October 5 – The New York Times releases a story detailing three decades’ worth of sexual harassment and unwanted physical contact accusations by numerous women, including actress Ashley Judd, against movie titan Harvey Weinstein. The piece also mentions at least eight settlements Weinstein had reached with his accusers through the years. Following the release of the story, Weinstein is fired from the Weinstein Company. In the weeks that follow, dozens more women, including actresses Angelina Jolie and Gwyneth Paltrow, would make similar claims. Weinstein’s representative responded, in part, “Any allegations of non-consensual sex are unequivocally denied by Mr. Weinstein.”

October 16 – Bowe Bergdahl pleads guilty to desertion and misbehavior before the enemy in Afghanistan in 2009. The US Army sergeant was subsequently captured and held by the Taliban until May 2014. At his sentencing, he receives a dishonorable discharge from the US Army. The military judge also rules that Bergdahl will be required to pay a $1,000 fine from his salary for the next 10 months.

October 31 – Eight people are killed and almost a dozen injured when a 29-year-old man in a rented pickup truck drives down a busy bicycle path near the World Trade Center in New York.

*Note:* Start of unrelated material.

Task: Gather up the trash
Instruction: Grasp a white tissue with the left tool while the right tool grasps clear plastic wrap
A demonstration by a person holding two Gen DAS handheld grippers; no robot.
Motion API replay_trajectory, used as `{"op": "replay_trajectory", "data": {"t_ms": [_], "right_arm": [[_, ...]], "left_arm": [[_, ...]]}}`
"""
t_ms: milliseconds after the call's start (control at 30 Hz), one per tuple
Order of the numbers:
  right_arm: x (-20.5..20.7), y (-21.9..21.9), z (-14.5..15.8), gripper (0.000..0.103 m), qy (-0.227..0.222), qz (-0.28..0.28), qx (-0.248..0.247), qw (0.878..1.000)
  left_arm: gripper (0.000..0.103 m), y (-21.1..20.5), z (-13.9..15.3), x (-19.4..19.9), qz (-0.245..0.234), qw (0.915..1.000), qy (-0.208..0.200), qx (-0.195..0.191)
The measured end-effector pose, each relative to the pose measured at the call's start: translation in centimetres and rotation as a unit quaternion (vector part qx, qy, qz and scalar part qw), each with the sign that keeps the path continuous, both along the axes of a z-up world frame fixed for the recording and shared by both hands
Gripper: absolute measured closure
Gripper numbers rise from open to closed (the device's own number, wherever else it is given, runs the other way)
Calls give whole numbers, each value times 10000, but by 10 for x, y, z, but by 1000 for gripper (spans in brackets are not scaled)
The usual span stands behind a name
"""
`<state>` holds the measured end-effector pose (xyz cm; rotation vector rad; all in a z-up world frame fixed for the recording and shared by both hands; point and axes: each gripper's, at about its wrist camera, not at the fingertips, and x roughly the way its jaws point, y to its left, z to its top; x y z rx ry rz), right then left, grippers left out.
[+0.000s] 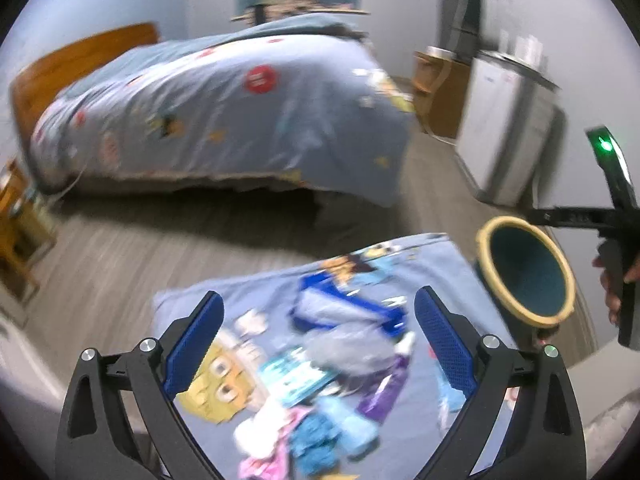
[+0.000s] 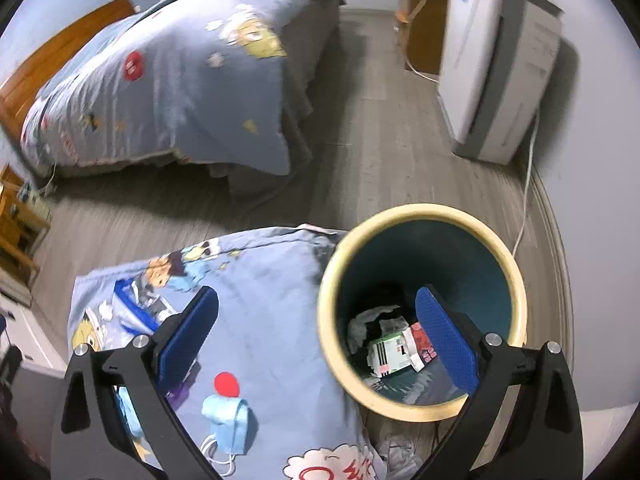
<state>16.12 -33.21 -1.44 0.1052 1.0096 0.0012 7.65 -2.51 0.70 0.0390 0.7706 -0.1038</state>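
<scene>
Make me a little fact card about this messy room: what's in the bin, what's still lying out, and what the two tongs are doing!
Room: bedroom with a bed and wood floor
Bin: round, cream rim, teal inside, standing beside the pillow
In the bin: crumpled paper and small cartons
Pillow: blue cartoon print
Still out: blue face mask and a pile of wrappers on the pillow
Left tongs: open, empty, above the wrappers
Right tongs: open, empty, above the bin's edge

Printed cloth pillow [image 2: 260, 320], smooth matt bin [image 2: 420, 216], wood-grain floor [image 2: 360, 152], paper trash [image 2: 394, 350] inside
</scene>
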Motion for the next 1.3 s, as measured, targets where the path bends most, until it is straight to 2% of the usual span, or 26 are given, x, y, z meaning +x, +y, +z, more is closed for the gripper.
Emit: {"op": "replay_trajectory", "data": {"t_ms": [133, 300, 467, 633, 800, 900, 1000, 1133, 1300], "right_arm": [[-7, 30, -3, 6, 30, 252, 54, 9997], [-17, 82, -12, 6, 152, 782, 20, 9968], [-28, 123, -22, 6, 267, 1087, -27, 9937], [-31, 155, -33, 6, 320, 1267, -35, 9914], [-25, 176, -53, 6, 593, 1412, -44, 9882], [-21, 186, -63, 6, 693, 1477, -116, 9865], [-17, 200, -71, 6, 786, 1530, -169, 9850], [-13, 215, -80, 6, 943, 1562, -117, 9831], [-10, 236, -90, 6, 1016, 1764, -283, 9786]], "left_arm": [[8, 37, -5, -11, 414, 9990, 26, -155], [8, 56, -17, -20, 498, 9987, 145, 9], [8, 71, -40, -24, 577, 9971, 498, 53], [8, 80, -63, -28, 475, 9961, 743, 107], [8, 91, -85, -31, 397, 9944, 941, 283], [8, 99, -96, -32, 425, 9933, 1065, 128], [8, 103, -108, -32, 456, 9921, 1154, 164], [11, 102, -124, -29, 340, 9896, 1393, 66], [19, 97, -138, -25, 82, 9867, 1626, 2]]}}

The suspect is identified as Sayfullo Habibullaevic Saipov, an Uzbek national who has been living in the US since 2010. Authorities find a note near the truck used in the incident, claiming the attack was made in the name of ISIS, a senior law enforcement official said. New York Mayor Bill de Blasio calls it an act of terror.

November 5 – A gunman opens fire on a small church in Sutherland Springs, Texas killing 26, including and an unborn child, and wounding 20 others. According to authorities, the gunman, Devin Patrick Kelley, dies of a self-inflicted gunshot wound after being pursued by two local residents.

December 1 – Former Trump national security adviser Michael Flynn pleads guilty to “willfully and knowingly” making “false, fictitious and fraudulent statements” to the FBI regarding discussions with Russian ambassador to the US, Sergey Kislyak.

December 4 – The US Supreme Court allows the newest version of President Trump’s travel ban to take effect pending appeal. This is the first time justices have allowed any edition of the ban to go forward in its entirety.

December 6 – President Trump recognizes Jerusalem as Israel’s capital and announces plans to relocate the US Embassy there.

December 11 – Akayed Ullah, a 27-year-old immigrant from Bangladesh, sets off a homemade pipe bomb he is wearing in a walkway below Port Authority Bus Terminal in New York, according to police. It partially detonates seriously injuring Ullah. Five other people have minor injuries. Ullah had pledged allegiance to ISIS, officials say.

Notable International Events:
January 1 – A gunman opens fire at a nightclub in Istanbul, killing 39 people and injuring dozens more. Police arrest the suspect, Abdulgadir Masharipov from Uzbekistan, soon after the shooting.

January 10 – Two bombings target a van carrying administrative staffers of the Afghan parliament in the capital of Kabul, killing at least 31 people and injuring others. The Taliban claimed responsibility for the blasts.

January 17 – A Nigerian fighter jet mistakenly bombs a camp for the internally displaced during an operation against Boko Haram militants. The humanitarian aid group Doctors Without Borders says “about 90” people were killed at the camp in the northeastern Nigerian state of Borno.

January 18 – An avalanche, that followed a series of earthquakes, buries a hotel in central Italy, killing 29 people.

January 29 – A gunman opens fire at the Quebec Islamic Cultural Center, killing six people. Canadian authorities arrest Alexandre Bissonnette, a student from Quebec City and charg him with multiple counts of murder and attempted murder.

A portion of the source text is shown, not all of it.